You are also freed right now from sin’s dominion. You are able now not to sin. You can kiss your sin goodbye and walk in the joy of loving God and loving your neighbor. Sin cannot take control of you and boss you around any longer, “for sin will have no dominion over you, since you are not under law but under grace” (Romans 6:14).  

For freedom Christ has set us free! It’s a fact.

But it’s also something we can practically relinquish. You would think that someone who has been set free from slavery would never again desire to return.  But that’s not always the case.  A man had been incarcerated in England for terrorist offenses on the basis of evidence that was later found to be unsound.  He was set free.  Yet astonishingly, he said in an interview: “Not a week goes by when I don’t wish that I was back in prison.”

How is it that those who have been freed in Christ would ever return to slavery? It happens all the time.  It could happen to us.  And one of the ways it could happen is by turning our Christianity into a DO religion instead of a DONE religion.

Is your Christianity about what you do, or about what Christ has done?

The gospel says,

1.    Believe in Jesus

2.    You are saved

3.    Therefore you do good works

The enemies of freedom say,

1.    Believe in Jesus

2.    Do good works

3.    You will be saved

In other words, is Jesus enough to make you acceptable before God? Or must you add something to what Jesus has done to either get into God’s favor or to keep yourself in God’s favor?

The gospel says, “Jesus plus nothing” is what makes sinners acceptable in the sight of God. What can wash away my sins? Nothing but the blood of Jesus. Nothing plus the blood of Jesus.

If we attempt to add anything to the finished work of Jesus Christ, the consequences are disastrous (see Gal. 5:2-15). John Calvin said that if we add anything to Christ, we lose Christ altogether: “Whoever wants to have a half-Christ loses the whole” (John Calvin).

And Martin Luther memorably compared the one who is trying to attain righteousness through works of the law to an oxen tied to a yoke: “Just as oxen that work hard under the yoke receive nothing but forage or pasture and are sent to slaughter when they can no longer pull, so those who seek righteousness by the law are captives and are oppressed with the yoke of slavery – that is to say, with the law.  And when they have tired themselves for a long time in doing what the law requires, with great and grievous toil, in the end this is their reward – that they are miserable and perpetual servants.  Why? Because of sin, death, God’s wrath, and the devil.  Therefore, there is no greater or harder slavery than the slavery of the law.  It only increases and aggravates sin, accuses, frightens, condemns, and engenders wrath, and finally drives poor consciences to despair” (Martin Luther).
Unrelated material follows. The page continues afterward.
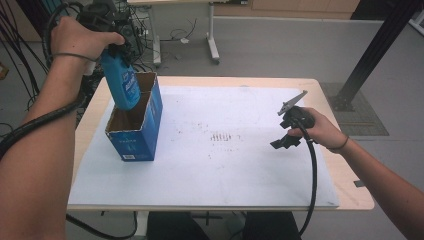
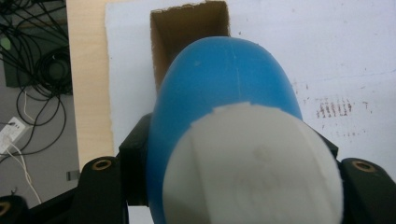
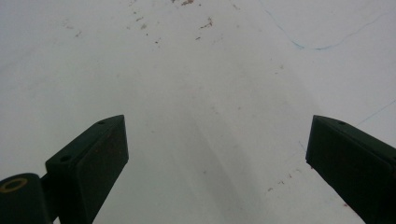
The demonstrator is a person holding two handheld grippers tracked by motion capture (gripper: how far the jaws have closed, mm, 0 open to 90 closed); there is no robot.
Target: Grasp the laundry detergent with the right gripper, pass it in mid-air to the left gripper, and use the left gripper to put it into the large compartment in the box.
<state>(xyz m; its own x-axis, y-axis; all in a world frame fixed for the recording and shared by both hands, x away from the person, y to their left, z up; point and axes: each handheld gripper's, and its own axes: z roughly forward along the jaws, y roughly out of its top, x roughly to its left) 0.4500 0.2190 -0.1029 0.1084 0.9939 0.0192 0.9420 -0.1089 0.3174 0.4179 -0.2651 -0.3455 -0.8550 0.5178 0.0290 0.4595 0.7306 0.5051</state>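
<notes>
A blue bottle (image 1: 121,80) with a white cap hangs cap-up over the open top of a tall blue cardboard box (image 1: 136,131) at the table's left. My left gripper (image 1: 116,49) is shut on the bottle's neck. In the left gripper view the bottle (image 2: 224,88) points down at the box's brown inside (image 2: 187,32), with its white cap (image 2: 252,168) between the black jaws. My right gripper (image 1: 281,143) rests low over the white sheet at the right, open, jaws wide apart with nothing between them (image 3: 217,154).
A white sheet (image 1: 225,165) with small brown stains covers most of the wooden table (image 1: 350,185). Cables and a table leg (image 1: 212,45) lie on the floor beyond the far edge. A black post (image 1: 375,45) rises at the far right.
</notes>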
Christianity is not a do religion.  It’s a done religion.  When Jesus says, “It is finished,” it’s finished, and you and I need to rest in his complete sufficiency.
 
Christianity isn’t about our works, it’s about Jesus’ work.  It’s not about our morality, it’s about his perfection.

Of course, the gospel is not against good works. But you will never do anything purely for God – just because you love him – until you accept the fact that he loves you and accepts you purely because of what Jesus has done, and not because of anything you do.

Let us love the perfect law of God! But let us rejoice in the fact that Jesus has perfectly fulfilled the law on our behalf so that we can be set free from guilt and bondage, and walk in the glorious liberty of the sons of God. Only when we are freed from the law can we go on to walk in the Spirit, and thus bear the beautiful fruit of righteousness (see Gal. 5:22-23).

Let us rejoice today and always not in what we do, but in what Christ has done!

Long my imprisoned spirit lay
fast bound in sin and nature’s night;
thine eye diffused a quick’ning ray;
I woke, the dungeon flamed with light;
my chains fell off, my heart was free;
I rose, went forth, and followed thee.
Amazing love! How can it be
that thou, my God, shouldst die for me?